Your copy should match the listing below exactly, except that it holds no images.

========

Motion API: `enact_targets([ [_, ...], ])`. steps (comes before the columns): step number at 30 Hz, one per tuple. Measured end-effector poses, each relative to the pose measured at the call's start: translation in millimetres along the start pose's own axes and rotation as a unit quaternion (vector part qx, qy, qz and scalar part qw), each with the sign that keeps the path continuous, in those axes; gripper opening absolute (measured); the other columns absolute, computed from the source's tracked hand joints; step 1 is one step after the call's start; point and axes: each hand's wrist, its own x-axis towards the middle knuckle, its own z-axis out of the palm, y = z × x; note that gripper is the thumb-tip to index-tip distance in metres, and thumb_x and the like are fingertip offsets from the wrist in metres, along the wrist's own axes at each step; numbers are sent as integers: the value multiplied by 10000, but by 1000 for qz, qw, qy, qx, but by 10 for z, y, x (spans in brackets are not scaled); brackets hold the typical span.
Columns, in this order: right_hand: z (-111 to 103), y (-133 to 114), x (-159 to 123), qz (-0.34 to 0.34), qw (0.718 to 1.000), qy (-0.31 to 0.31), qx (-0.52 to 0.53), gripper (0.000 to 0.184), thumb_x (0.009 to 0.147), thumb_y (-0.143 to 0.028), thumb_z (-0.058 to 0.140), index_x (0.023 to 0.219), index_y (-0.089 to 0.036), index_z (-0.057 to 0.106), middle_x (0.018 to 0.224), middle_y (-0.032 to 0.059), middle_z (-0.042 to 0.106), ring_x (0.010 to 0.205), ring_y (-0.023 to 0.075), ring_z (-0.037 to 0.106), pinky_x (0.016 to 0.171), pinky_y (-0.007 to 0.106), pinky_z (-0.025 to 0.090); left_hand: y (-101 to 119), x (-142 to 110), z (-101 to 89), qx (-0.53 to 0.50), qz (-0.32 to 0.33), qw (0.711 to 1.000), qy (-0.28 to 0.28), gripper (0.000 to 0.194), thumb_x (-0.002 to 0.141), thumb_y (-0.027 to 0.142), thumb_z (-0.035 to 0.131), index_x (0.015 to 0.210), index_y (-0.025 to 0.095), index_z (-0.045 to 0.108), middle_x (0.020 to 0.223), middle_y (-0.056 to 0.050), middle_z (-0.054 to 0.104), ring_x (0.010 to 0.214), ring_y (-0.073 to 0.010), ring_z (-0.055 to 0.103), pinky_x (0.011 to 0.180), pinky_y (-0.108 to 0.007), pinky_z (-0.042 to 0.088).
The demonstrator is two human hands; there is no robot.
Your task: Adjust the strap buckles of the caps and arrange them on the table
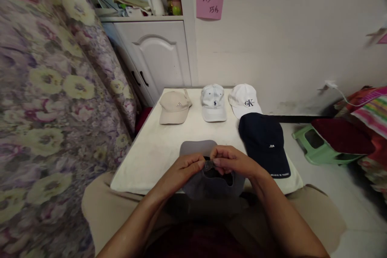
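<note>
A grey baseball cap (198, 147) lies at the near edge of the cream-covered table, its brim pointing away from me and its back opening towards me. My left hand (190, 166) pinches one side of the cap's adjustable back strap (208, 165). On the other side, my right hand (229, 160) has its fingers closed on the strap, close to the left fingertips. The strap's fastening is small and partly hidden by my fingers. To the right of my right hand lies a navy cap (262, 141) with a small white logo.
Along the table's (151, 149) far side sit a beige cap (173, 107), a pale blue cap (213, 102) and a white cap (244, 100). A floral curtain (60, 88) hangs at left. A green stool (314, 145) stands at right, and a white cabinet (160, 52) behind.
</note>
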Motion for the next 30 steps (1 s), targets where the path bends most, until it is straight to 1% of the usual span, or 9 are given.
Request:
enact_targets([
  [4,-6,56,33,3,999,-1,42,224,847,-352,685,811,-160,574,622,-44,530,520,68,421,463,187,250,5,-1,-4,1,-8,1000,-6,340,871,456,573,694,173,515,639,49,421,581,-105,329,539,-231,245],
  [7,17,81,62,-6,996,1,84,225,824,-339,702,784,-157,577,606,-53,500,499,60,386,453,189,226,-24,7,-10,-15,-18,1000,-9,329,867,449,583,701,177,504,629,56,406,563,-99,312,535,-233,235],
  [11,67,84,91,-2,995,-12,103,239,797,-347,718,767,-154,580,575,-61,478,486,60,367,446,192,209,-68,24,-12,-43,-4,999,-23,315,861,428,592,700,174,497,640,49,410,580,-102,319,539,-234,238],
  [16,105,110,117,-12,991,-5,136,252,798,-355,721,758,-154,574,558,-64,477,464,55,356,436,192,194,-74,44,-5,-40,0,999,-13,320,850,434,599,694,178,487,623,55,394,559,-98,294,518,-235,215],
  [19,98,124,118,-13,992,12,121,249,801,-352,726,774,-152,579,579,-48,524,476,58,391,439,188,216,-60,48,-13,-20,5,1000,-5,309,851,422,596,689,175,504,636,49,416,571,-102,317,524,-236,227],
  [22,78,114,101,-8,995,37,96,230,826,-351,710,847,-156,590,632,-23,593,496,62,420,458,184,252,-39,42,-27,1,11,1000,8,288,859,404,587,696,172,535,644,45,437,582,-105,331,536,-235,245],
  [25,74,94,81,-14,994,56,92,216,835,-331,707,891,-164,583,663,-17,610,530,73,466,471,182,269,-22,35,-27,4,7,1000,18,286,854,405,594,693,172,553,640,44,460,577,-105,340,536,-233,255],
  [28,95,85,77,-28,995,48,86,210,827,-309,716,888,-169,571,686,-17,607,572,84,516,481,179,280,-16,37,-1,-5,-9,1000,6,269,854,397,600,717,167,604,648,37,501,574,-105,367,532,-229,269],
  [30,110,86,80,-41,995,35,87,213,829,-306,715,894,-171,563,697,-16,616,563,80,510,482,179,282,-14,43,22,-15,-11,1000,-2,258,855,387,605,731,163,636,658,31,527,570,-103,377,528,-225,277],
])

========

EXERCISE RESULT:
Motion API: `enact_targets([ [_, ...], ])`. steps (comes before the columns): step number at 30 Hz, one per tuple. Measured end-effector poses, each relative to the pose measured at the call's start: translation in millimetres along the start pose's own axes and rotation as a unit quaternion (vector part qx, qy, qz and scalar part qw), each with the sign that keeps the path continuous, in those axes; gripper opening absolute (measured); the other columns absolute, computed from the source's tracked hand joints; step 1 is one step after the call's start; point and axes: each hand's wrist, its own x-axis towards the middle knuckle, its own z-axis out of the palm, y = z × x; note that gripper is the thumb-tip to index-tip distance in metres, and thumb_x and the like are fingertip offsets from the wrist in metres, along the wrist's own axes at each step; numbers are sent as integers: the value multiplied by 10000, but by 1000 for qz, qw, qy, qx, but by 10 for z, y, x (spans in brackets are not scaled); brackets hold the typical span.
Columns, in this order: right_hand: z (-111 to 103), y (-133 to 114), x (-159 to 123), qz (-0.34 to 0.34), qw (0.718 to 1.000), qy (-0.31 to 0.31), qx (-0.52 to 0.53), gripper (0.000 to 0.184), thumb_x (0.009 to 0.147), thumb_y (-0.143 to 0.028), thumb_z (-0.058 to 0.140), index_x (0.023 to 0.219), index_y (-0.089 to 0.036), index_z (-0.057 to 0.106), middle_x (0.018 to 0.224), middle_y (-0.032 to 0.059), middle_z (-0.042 to 0.106), ring_x (0.010 to 0.205), ring_y (-0.023 to 0.075), ring_z (-0.037 to 0.106), pinky_x (0.016 to 0.171), pinky_y (-0.007 to 0.106), pinky_z (-0.025 to 0.090); left_hand: y (-101 to 119), x (-142 to 110), z (-101 to 89), qx (-0.53 to 0.50), qz (-0.32 to 0.33), qw (0.711 to 1.000), qy (-0.28 to 0.28), gripper (0.000 to 0.194), thumb_x (-0.002 to 0.141), thumb_y (-0.027 to 0.142), thumb_z (-0.035 to 0.131), index_x (0.015 to 0.210), index_y (-0.025 to 0.095), index_z (-0.045 to 0.108), middle_x (0.020 to 0.223), middle_y (-0.056 to 0.050), middle_z (-0.054 to 0.104), ring_x (0.010 to 0.214), ring_y (-0.073 to 0.010), ring_z (-0.055 to 0.103), pinky_x (0.011 to 0.180), pinky_y (-0.108 to 0.007), pinky_z (-0.042 to 0.088).
The demonstrator is two human hands; there is no robot.
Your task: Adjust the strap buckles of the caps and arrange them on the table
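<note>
A grey baseball cap (198, 147) lies at the near edge of the cream-covered table, its brim pointing away from me and its back opening towards me. My left hand (190, 166) pinches one side of the cap's adjustable back strap (208, 165). On the other side, my right hand (229, 160) has its fingers closed on the strap, close to the left fingertips. The strap's fastening is small and partly hidden by my fingers. To the right of my right hand lies a navy cap (262, 141) with a small white logo.
Along the table's (151, 149) far side sit a beige cap (173, 107), a pale blue cap (213, 102) and a white cap (244, 100). A floral curtain (60, 88) hangs at left. A green stool (314, 145) stands at right, and a white cabinet (160, 52) behind.
</note>
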Motion for the next 30 steps (1 s), targets where the path bends most, until it is straight to 1% of the usual span, or 9 are given.
Request:
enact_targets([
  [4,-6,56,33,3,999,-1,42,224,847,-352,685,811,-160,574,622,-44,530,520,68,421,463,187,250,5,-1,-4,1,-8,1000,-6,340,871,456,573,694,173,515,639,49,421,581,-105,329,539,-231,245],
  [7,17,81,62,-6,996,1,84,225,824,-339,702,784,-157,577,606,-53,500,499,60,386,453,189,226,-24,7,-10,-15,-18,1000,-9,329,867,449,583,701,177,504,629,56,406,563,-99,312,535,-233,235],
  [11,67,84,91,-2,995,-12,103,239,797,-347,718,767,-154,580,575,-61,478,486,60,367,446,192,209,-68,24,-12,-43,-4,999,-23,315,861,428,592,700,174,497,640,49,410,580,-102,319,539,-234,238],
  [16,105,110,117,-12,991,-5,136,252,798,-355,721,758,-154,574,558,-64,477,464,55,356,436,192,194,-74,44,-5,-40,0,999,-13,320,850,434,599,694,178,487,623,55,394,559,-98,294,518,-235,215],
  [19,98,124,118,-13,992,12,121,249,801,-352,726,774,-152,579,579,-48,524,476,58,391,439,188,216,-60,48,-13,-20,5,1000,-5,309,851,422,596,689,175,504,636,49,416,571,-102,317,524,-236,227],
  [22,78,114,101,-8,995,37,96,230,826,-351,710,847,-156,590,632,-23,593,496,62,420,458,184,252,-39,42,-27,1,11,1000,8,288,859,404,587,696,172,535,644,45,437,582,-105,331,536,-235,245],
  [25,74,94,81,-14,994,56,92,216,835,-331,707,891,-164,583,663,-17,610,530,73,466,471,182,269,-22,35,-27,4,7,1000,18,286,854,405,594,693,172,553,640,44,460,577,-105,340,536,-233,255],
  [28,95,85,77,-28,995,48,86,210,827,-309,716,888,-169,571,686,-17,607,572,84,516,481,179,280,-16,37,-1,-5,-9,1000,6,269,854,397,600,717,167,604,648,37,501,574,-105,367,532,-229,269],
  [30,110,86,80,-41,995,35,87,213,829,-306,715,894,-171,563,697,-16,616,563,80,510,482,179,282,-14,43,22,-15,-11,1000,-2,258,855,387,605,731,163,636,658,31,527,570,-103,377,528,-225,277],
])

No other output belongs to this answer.